Helpful tips from Carol Green:

Here are some things I have sent out to a couple people before... I can include more name brands or more snacky snacks that are low calorie but this is my go-to list lately

Tips and Tricks:

* Carry a bottle of water on you at all times. If you always have it, you have no excuse not to drink it. When you are hungry, have water and then decide if you are still hungry.
* Call the hotel in advance. Tell them you need a minifridge for student medicine. You can score a fridge for free this way if your room didn't have one. Then you can keep foods in the fridge and pull them out each day.
* Always pair a carb with a protein. It will keep you full longer. Add some healthy fats if your calories will allow it. I have included some pairings below.
* The main question to ask is what the food is doing for your body. If you rephrase eating into fueling, it makes it a bit easier to turn down the deliciously terrible foods.
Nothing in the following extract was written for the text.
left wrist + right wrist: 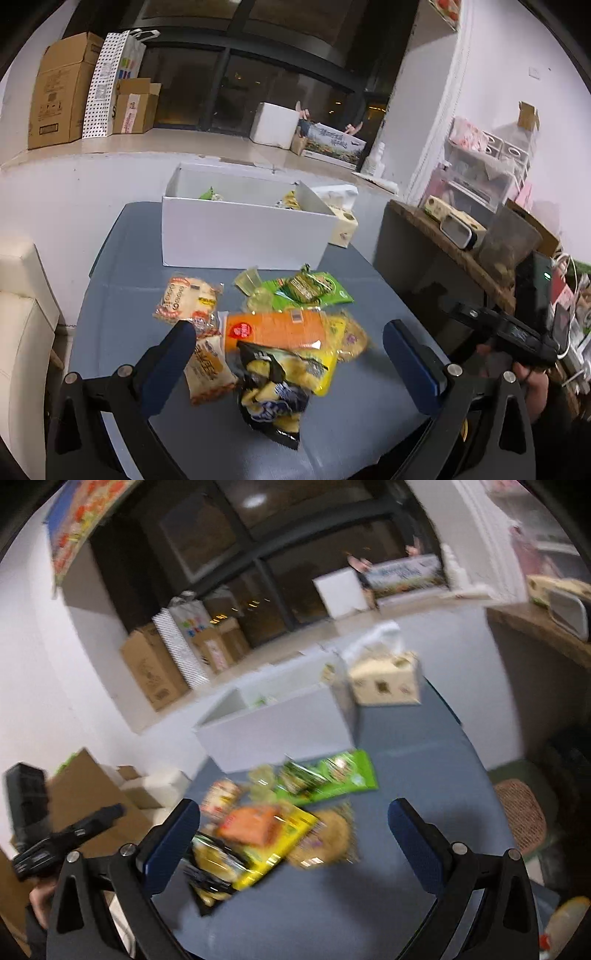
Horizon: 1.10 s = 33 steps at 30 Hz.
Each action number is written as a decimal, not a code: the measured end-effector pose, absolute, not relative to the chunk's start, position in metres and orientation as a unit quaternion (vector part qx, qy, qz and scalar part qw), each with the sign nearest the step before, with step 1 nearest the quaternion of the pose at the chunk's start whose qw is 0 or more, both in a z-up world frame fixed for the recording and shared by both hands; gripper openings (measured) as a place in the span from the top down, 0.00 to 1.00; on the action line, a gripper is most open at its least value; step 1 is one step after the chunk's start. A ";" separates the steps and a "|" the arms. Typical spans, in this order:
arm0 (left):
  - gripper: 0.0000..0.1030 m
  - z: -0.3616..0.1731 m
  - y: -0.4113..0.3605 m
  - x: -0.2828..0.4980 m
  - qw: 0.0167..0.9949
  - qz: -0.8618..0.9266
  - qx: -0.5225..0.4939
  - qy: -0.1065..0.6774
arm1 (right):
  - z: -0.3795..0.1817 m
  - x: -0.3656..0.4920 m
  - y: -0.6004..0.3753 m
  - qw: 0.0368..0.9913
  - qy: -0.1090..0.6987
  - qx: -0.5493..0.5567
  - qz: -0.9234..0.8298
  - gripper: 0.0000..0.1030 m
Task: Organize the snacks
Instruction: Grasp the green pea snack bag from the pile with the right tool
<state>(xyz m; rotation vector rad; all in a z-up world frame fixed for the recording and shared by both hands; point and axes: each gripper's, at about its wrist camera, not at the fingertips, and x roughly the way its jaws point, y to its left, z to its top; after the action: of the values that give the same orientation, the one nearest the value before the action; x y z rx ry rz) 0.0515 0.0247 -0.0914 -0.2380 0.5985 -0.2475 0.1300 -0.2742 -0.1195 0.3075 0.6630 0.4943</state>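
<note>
A heap of snack packets lies on the blue-grey table (122,325): an orange packet (275,328), a black and yellow bag (273,391), a green packet (310,290), a yellow packet (328,365) and clear-wrapped biscuits (186,299). Behind them stands a white box (243,236) with a few snacks inside. My left gripper (290,341) hovers open above the heap, holding nothing. In the blurred right wrist view, my right gripper (293,816) is open and empty over the same heap, near the orange packet (251,825) and green packet (328,775), with the white box (280,727) beyond.
A tissue box (343,225) sits at the white box's right end. A wooden side table (454,254) with clutter stands to the right, a cream seat (22,310) to the left. Cardboard boxes (62,92) line the window ledge. A person's hand (532,384) holds the other gripper.
</note>
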 end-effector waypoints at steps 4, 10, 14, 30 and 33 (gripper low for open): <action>0.00 -0.097 0.017 0.050 0.939 -0.125 -0.111 0.301 | -0.134 0.145 -0.280 0.891 0.346 0.182 0.232 0.00; 0.00 -0.107 0.009 0.059 0.933 -0.131 -0.102 0.319 | -0.147 0.187 -0.232 0.893 0.371 0.082 0.243 0.00; 0.00 -0.110 0.009 0.060 0.933 -0.131 -0.098 0.320 | -0.152 0.221 -0.197 0.888 0.378 0.028 0.262 0.00; 0.00 -0.128 0.012 0.070 0.925 -0.122 -0.110 0.344 | -0.190 0.272 -0.142 0.851 0.440 -0.076 0.278 0.54; 0.00 -0.129 0.010 0.071 0.925 -0.122 -0.106 0.345 | -0.184 0.265 -0.151 0.857 0.430 -0.069 0.275 0.54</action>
<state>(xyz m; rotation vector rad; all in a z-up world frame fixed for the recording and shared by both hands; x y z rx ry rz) 0.0710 0.0096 -0.1286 -0.2172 0.7080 -0.2499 0.2650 -0.1515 -0.1841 -0.1459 0.9024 0.5785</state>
Not much, but it does help avoid nutritionally-void snacks.

Plane Snacks:

* Don't bring a lot of food on the plane. You will eat it all. Don't have your credit card within reach and you won't buy addt'l food on the plane.
* Sunflower seeds in shell take forever to eat and have healthy fats in them which fill you up. Drink water with them to counter the salt. Measure out the amount you want and give yourself permission to eat them when you want.
* Pack baby carrots and celery. The crunch is satisfying and it is low in calories. Pair with string cheese or beef jerky
* Apple slices and grapes make great travel fruits and are a sweet snack.
* I get club soda with a slice of lemon or lime for my airplane beverage. Fizzy to satisfy soda cravings but 0 calories.

Foods to Buy at the Grocery Store the Night You Arrive:

* Buy sandwich bags to divide out foods if you can only buy bigger bags. This will help keep things portioned out. I also have a mini $4 food scale from Target, a tablespoon and 1/4 cup measuring cup that get packed for portioning things out.

Non-Fridge Foods

* Beef jerky
* Bars (avoid bars over 200ish calories or with high fructose corn syrup. make sure the bars have a good balance of protein and fiber or they are just a waste of calories. bars I like: lara bars, clif bars, luna bars)
* Apples/Oranges/Bananas (don't store bananas with other fruits or they rot fast)
* Bumble Bee Fat Free Tuna Salad Kit (comes with can of ff tuna salad and crackers)
* Sunflower seeds
* Melba toasts/wasa crackers
* Laughing cow cheese wedges
* Nut butters (avoid if you have portion control issues like I do)
* Microwavable popcorn
* Flatout Wraps or Light Bread (for sandwiches)
* A whole mustard or spicy mustard... you don't miss mayo as much if you buy a flavorful mustard
* One or two small chocolates of high quality (avoid hydrogenated oils/fats and high fructose corn syrup) keep in your bag if there are temptations around
* Tea (I buy fruity teabags and carry a couple in my bag. If there is hot water at a tournament, I can make tea which tricks my stomach into thinking it is full)
* Truvia (0 calorie sweetener... good for coffee and tea)

Perishable Snacks

* Hard Boiled Eggs (I usually pick up a couple at the grocery store salad bar)
* Sliced turkey lunch meat
* Cheese sticks
* Baby carrots & other portable raw veggies
* Greek yogurt (higher in protein then regular yogurt... I like to mixed a tsp of peanut butter into a nonfat plain greek yogurt for a veggie dip)
* Berries
* FF or 1% milk
* Precooked chicken breast strips
* Romaine lettuce leaves (works as "bread" if you are low-carbing it)
* Seaweed salad (I love it but understand if you don't)
* Premade salad bowls (check the calories and fat first!!!)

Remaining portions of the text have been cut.